Work request: Within the records below, find each line with the word "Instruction" and copy it out.

Records supplied:
####

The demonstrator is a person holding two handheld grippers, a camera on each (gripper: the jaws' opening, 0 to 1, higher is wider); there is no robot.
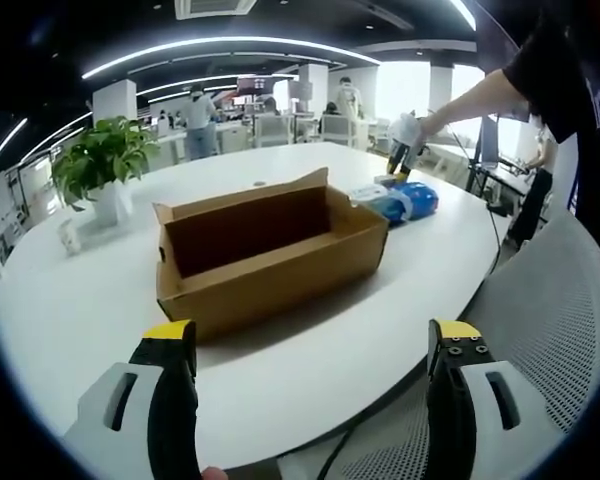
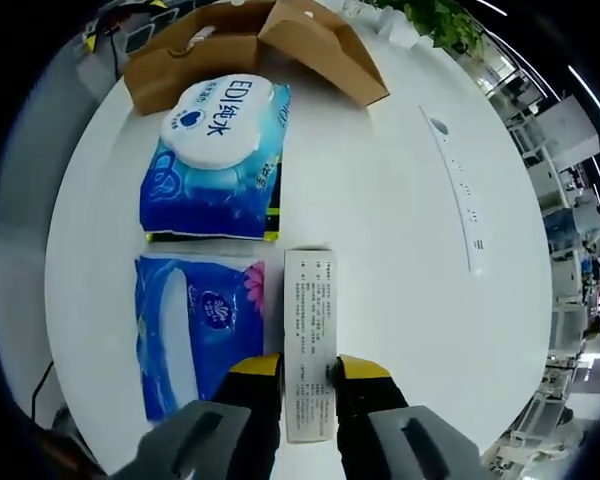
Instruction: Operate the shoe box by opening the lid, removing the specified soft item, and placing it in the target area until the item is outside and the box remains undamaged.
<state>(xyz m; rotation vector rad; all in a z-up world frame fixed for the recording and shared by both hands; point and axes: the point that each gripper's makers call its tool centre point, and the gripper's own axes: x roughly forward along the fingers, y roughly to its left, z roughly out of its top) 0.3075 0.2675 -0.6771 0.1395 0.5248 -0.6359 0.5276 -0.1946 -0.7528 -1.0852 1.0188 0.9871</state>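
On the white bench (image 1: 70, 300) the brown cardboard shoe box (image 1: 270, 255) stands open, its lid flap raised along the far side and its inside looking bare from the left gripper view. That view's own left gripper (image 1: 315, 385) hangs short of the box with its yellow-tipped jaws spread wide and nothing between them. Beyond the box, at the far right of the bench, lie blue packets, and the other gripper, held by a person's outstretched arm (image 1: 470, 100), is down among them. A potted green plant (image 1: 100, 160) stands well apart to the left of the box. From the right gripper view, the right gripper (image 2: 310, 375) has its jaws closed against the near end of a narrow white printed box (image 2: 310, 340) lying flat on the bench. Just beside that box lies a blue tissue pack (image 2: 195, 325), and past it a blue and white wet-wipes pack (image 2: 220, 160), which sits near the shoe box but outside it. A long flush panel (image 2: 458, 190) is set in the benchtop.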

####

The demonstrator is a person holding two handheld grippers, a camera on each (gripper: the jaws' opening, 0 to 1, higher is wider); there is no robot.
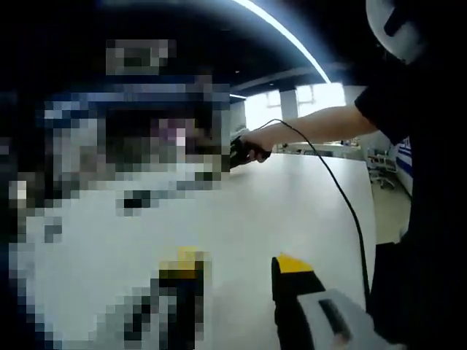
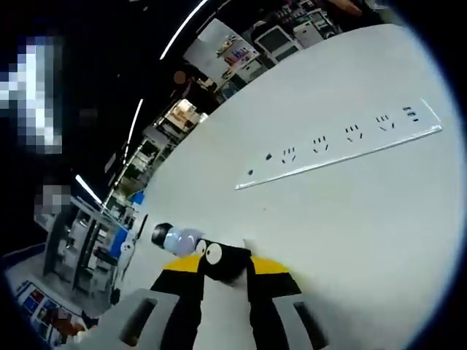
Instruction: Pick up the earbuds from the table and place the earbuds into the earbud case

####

Output below:
Instruction: Operate the shoe box by opening the lid, removing the specified soft item, and placing it in the target area until the item is outside and the box remains undamaged.
Instruction: Pick up the earbuds from the table and place the earbuds into the earbud case

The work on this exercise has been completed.